» Assigned task
I need only the number of lines in this data that contain the string "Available".

[Records contained in a dataset]
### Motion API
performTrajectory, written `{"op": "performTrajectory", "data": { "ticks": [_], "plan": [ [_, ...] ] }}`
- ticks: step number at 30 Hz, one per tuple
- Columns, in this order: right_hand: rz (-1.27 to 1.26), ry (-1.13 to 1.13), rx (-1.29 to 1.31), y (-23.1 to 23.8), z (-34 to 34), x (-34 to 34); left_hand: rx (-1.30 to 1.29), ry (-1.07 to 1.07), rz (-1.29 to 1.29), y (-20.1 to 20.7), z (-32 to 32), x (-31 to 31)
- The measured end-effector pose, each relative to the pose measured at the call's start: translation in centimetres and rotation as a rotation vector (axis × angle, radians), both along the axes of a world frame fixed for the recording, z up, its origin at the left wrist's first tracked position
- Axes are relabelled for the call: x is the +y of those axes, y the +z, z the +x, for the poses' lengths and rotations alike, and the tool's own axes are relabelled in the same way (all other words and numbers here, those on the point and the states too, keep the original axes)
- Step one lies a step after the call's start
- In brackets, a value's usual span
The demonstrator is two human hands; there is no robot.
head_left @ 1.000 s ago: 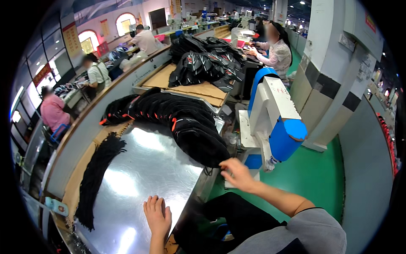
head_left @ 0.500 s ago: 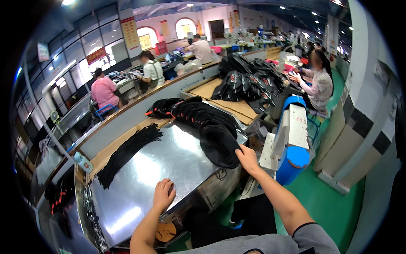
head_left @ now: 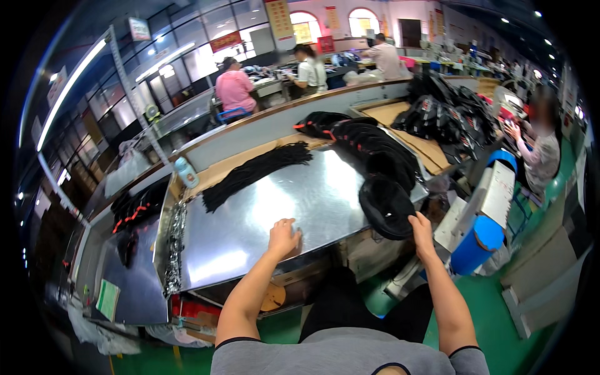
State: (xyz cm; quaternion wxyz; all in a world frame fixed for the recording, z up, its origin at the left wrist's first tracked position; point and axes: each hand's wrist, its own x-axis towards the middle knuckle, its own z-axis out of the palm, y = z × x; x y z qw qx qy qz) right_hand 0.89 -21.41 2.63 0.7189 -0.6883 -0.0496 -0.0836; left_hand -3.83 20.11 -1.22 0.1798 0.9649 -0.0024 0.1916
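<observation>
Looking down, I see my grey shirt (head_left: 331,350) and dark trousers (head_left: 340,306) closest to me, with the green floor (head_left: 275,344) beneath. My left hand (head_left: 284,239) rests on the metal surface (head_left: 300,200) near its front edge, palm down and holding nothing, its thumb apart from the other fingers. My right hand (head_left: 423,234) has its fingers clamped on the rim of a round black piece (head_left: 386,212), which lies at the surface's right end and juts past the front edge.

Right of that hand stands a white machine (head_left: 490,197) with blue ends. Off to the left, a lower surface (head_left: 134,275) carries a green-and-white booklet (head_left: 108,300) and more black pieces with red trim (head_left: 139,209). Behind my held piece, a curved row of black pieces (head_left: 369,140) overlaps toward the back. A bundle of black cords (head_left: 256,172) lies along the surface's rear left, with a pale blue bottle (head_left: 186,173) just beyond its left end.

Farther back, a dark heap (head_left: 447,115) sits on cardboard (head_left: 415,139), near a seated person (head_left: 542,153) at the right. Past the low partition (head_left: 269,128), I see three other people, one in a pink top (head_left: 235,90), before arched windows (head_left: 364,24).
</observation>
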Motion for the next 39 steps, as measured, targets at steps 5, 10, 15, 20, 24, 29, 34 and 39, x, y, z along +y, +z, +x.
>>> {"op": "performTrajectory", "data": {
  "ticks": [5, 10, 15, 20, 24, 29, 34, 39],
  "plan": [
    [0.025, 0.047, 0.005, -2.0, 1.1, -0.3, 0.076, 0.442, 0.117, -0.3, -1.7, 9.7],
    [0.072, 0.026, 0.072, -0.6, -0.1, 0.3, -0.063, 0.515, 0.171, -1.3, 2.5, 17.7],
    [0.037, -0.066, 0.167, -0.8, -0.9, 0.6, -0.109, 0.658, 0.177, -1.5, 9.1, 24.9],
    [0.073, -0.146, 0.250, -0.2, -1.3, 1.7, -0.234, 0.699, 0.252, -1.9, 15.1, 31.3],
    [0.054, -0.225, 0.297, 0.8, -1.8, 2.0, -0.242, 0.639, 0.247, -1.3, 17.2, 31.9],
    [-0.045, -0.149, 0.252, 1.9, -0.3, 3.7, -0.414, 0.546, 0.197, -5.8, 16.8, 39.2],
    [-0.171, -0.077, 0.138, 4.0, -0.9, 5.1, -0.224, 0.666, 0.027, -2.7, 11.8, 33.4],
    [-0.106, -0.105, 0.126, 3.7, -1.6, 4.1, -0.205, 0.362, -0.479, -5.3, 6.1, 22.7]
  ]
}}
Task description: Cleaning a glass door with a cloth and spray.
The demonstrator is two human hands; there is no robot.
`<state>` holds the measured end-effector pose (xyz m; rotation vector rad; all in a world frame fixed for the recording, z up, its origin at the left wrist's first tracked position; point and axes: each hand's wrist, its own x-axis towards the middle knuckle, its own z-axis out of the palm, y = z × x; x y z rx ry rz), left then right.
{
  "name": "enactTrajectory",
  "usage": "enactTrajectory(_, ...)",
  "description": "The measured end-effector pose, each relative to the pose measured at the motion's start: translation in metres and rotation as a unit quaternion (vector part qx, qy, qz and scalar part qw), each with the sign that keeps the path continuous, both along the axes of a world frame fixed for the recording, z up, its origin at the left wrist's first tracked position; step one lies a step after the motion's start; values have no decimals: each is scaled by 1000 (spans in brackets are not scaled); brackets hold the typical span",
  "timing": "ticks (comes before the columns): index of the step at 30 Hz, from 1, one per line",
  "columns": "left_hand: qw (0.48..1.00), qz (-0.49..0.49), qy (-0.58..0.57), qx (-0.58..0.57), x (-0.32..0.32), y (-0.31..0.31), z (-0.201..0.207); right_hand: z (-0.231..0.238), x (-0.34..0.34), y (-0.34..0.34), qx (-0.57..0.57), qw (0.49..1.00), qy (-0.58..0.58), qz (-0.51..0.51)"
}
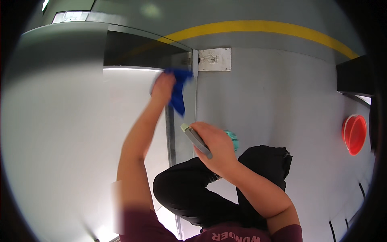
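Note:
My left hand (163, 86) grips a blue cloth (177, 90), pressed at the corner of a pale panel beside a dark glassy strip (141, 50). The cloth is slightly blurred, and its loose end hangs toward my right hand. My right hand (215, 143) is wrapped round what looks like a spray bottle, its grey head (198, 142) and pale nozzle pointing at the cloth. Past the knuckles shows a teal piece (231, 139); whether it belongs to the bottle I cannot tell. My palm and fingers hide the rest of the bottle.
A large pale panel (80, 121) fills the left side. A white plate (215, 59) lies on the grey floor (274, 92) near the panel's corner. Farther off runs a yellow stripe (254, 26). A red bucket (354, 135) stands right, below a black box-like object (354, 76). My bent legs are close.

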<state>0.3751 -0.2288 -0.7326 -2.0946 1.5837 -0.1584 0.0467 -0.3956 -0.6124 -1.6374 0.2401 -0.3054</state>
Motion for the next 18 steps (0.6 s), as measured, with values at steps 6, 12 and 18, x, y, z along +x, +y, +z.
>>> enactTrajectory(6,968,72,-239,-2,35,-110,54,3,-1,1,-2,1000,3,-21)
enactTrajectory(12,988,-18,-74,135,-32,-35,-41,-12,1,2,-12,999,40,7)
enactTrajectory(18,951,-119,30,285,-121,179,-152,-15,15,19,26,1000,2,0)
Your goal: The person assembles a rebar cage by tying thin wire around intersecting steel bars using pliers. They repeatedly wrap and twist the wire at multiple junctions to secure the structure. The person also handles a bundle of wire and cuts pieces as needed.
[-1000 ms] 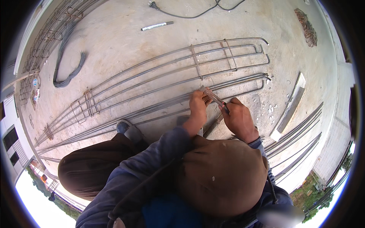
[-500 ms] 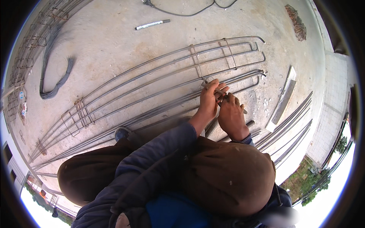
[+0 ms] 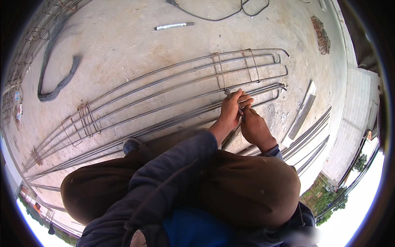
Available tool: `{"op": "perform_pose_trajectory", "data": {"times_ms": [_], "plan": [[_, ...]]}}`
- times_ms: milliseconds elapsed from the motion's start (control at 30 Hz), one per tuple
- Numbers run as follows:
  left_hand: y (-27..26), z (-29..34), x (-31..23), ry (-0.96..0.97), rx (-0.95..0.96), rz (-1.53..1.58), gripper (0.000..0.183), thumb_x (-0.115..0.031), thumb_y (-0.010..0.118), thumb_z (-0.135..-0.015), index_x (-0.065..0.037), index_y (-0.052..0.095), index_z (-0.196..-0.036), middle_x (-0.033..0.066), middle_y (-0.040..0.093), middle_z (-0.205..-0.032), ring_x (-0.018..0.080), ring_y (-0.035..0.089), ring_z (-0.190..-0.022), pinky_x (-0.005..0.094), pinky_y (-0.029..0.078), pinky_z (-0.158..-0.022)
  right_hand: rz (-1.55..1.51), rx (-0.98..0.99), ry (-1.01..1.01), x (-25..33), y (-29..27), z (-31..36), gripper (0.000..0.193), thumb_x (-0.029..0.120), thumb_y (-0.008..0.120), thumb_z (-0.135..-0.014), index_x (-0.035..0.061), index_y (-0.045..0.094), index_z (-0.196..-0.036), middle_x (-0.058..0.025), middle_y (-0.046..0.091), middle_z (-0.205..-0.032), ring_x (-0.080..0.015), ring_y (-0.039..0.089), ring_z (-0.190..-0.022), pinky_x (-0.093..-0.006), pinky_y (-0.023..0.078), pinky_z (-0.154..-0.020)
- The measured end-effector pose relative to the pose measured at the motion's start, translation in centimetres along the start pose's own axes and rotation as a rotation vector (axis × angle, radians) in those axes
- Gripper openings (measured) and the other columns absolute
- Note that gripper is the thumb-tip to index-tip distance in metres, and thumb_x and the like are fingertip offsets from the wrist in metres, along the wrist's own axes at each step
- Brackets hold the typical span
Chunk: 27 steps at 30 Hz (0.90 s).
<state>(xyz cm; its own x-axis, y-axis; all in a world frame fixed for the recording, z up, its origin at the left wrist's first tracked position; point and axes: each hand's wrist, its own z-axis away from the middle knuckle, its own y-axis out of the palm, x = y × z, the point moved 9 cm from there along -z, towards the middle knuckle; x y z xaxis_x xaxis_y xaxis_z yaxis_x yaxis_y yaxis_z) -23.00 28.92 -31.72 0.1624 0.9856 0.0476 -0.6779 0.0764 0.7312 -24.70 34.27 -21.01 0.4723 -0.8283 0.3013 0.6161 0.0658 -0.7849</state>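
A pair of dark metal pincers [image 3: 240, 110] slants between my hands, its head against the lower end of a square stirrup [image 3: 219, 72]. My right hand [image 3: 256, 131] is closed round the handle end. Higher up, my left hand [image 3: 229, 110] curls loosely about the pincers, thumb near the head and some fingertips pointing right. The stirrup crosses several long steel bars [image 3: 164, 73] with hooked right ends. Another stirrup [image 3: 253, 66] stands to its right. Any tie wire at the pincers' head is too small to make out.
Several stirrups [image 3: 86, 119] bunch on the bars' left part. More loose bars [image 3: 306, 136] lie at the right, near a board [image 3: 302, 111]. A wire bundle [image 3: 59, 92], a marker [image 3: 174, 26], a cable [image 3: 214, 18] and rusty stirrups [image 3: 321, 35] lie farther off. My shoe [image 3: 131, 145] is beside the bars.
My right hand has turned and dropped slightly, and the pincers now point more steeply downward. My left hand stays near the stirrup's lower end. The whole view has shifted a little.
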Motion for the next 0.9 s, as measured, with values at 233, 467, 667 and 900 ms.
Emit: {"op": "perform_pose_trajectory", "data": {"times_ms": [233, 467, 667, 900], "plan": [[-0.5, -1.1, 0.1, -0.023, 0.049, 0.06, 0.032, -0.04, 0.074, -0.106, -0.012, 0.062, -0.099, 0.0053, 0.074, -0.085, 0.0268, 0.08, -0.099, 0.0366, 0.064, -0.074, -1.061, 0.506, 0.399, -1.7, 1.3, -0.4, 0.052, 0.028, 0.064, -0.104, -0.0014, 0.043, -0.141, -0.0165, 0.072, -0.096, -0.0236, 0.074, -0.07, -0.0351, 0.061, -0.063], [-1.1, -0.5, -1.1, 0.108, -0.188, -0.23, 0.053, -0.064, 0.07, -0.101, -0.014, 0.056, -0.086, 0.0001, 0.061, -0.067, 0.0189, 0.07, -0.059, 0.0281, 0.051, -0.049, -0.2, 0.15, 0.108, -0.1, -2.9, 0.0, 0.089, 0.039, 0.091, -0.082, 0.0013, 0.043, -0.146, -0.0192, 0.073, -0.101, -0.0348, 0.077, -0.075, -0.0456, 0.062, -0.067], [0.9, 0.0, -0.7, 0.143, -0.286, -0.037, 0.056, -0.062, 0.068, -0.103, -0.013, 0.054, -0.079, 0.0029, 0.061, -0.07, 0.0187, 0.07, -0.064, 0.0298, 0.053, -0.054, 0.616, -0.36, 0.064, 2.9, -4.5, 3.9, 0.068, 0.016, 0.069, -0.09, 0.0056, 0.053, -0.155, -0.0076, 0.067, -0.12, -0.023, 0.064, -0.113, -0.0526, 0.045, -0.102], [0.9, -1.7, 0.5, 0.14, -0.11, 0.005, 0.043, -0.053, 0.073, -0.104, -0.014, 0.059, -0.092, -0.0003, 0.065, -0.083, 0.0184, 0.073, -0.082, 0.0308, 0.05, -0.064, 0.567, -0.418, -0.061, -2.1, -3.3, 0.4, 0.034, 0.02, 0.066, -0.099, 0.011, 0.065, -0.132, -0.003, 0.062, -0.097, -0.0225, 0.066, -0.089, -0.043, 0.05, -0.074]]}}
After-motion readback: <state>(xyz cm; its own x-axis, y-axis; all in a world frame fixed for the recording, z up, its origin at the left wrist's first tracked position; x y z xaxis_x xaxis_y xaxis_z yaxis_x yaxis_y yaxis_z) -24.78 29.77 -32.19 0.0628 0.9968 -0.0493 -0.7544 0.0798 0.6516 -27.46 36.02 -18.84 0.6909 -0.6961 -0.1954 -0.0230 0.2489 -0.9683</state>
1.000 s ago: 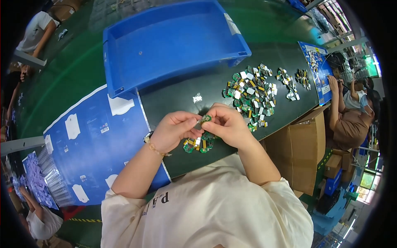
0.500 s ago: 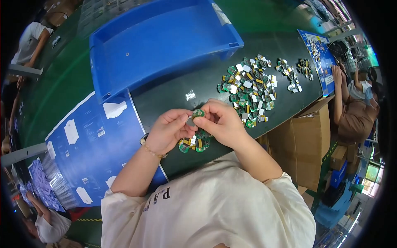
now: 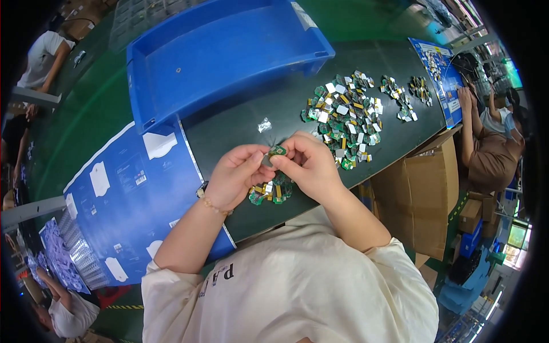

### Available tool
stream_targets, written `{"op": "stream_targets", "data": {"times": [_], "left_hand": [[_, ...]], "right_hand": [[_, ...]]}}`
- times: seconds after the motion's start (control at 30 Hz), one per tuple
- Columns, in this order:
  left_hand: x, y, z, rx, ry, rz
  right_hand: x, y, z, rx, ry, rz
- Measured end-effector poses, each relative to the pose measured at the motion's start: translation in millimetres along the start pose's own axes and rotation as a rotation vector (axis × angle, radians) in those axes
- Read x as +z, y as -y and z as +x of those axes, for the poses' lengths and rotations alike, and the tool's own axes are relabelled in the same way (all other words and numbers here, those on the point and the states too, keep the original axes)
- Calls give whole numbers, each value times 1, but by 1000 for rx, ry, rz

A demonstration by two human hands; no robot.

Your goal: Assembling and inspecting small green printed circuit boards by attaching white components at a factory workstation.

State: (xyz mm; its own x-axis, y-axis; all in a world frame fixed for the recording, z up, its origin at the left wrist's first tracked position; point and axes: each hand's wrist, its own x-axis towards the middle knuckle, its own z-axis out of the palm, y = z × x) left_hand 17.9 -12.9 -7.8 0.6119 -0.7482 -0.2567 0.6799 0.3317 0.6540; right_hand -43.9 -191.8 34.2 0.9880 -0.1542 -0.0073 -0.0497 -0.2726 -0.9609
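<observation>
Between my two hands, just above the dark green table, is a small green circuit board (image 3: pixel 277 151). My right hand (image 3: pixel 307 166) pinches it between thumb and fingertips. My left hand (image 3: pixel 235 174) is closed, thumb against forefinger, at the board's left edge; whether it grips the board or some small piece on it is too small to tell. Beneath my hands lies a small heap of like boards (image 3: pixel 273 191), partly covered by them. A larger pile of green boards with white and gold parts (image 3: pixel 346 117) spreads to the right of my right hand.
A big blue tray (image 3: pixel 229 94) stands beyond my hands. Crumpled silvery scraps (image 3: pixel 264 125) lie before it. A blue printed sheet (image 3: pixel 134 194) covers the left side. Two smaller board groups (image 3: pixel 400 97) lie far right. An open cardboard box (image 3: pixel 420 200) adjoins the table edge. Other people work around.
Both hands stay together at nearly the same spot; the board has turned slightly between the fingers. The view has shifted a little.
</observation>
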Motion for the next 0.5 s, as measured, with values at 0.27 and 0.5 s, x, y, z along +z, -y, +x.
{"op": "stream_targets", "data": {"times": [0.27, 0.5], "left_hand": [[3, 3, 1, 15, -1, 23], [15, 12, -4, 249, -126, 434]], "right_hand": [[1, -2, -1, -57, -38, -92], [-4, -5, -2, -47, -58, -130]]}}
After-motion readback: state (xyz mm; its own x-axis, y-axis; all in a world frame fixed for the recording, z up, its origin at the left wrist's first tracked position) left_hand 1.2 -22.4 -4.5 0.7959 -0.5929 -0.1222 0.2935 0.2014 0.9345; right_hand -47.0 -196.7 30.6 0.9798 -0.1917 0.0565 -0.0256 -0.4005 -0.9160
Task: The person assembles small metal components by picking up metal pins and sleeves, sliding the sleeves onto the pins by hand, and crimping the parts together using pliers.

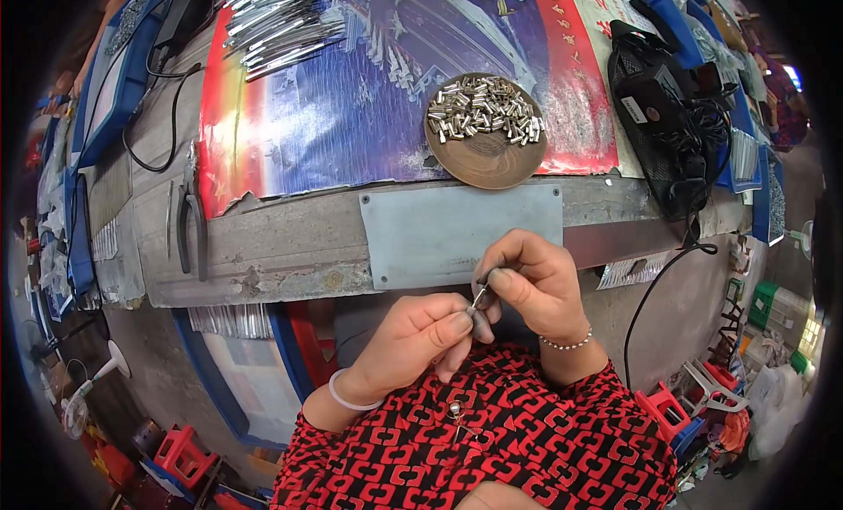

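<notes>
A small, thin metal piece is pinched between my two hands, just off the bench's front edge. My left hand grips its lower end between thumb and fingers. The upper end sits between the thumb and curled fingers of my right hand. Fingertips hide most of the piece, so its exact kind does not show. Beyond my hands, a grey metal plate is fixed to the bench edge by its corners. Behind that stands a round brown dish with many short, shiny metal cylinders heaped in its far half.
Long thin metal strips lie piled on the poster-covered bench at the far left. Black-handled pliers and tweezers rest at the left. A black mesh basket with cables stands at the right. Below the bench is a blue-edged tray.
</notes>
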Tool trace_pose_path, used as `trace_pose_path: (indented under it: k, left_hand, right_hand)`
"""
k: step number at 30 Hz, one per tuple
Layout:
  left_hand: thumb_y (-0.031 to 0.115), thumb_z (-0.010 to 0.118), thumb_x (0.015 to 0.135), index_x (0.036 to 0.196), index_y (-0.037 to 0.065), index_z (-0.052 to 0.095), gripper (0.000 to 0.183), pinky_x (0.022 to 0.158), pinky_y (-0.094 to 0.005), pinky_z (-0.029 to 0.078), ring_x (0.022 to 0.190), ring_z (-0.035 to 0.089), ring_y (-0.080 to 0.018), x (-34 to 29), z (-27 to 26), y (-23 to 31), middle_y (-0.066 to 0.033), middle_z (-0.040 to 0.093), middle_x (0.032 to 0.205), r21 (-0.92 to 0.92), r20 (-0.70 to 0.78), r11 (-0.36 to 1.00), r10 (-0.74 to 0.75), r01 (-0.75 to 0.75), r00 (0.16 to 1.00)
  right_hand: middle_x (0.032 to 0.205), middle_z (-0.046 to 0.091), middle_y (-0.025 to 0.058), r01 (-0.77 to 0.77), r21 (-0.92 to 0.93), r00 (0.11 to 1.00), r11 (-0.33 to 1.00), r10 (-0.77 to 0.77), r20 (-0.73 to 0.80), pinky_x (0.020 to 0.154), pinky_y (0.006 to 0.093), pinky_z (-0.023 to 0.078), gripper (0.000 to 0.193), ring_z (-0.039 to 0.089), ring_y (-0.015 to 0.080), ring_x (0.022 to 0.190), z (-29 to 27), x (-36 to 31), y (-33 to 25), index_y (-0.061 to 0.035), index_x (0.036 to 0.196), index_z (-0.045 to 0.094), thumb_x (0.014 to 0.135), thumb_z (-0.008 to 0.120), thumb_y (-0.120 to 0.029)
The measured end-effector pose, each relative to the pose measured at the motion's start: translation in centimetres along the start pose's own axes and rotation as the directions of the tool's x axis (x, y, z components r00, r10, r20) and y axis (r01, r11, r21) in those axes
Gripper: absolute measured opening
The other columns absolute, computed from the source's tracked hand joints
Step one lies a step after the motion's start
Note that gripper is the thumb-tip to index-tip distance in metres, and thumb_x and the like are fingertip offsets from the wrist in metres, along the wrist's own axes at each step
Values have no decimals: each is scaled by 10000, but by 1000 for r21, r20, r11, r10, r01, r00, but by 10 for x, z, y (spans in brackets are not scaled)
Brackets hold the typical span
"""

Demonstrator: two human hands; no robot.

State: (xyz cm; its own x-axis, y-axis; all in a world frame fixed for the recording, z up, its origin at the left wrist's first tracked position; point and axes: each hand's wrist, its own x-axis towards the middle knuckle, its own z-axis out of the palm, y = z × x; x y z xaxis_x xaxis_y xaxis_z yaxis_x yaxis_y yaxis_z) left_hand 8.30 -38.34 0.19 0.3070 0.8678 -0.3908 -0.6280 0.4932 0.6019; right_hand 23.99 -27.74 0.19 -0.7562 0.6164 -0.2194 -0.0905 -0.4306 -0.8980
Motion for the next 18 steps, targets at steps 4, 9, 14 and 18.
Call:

» Exercise result
2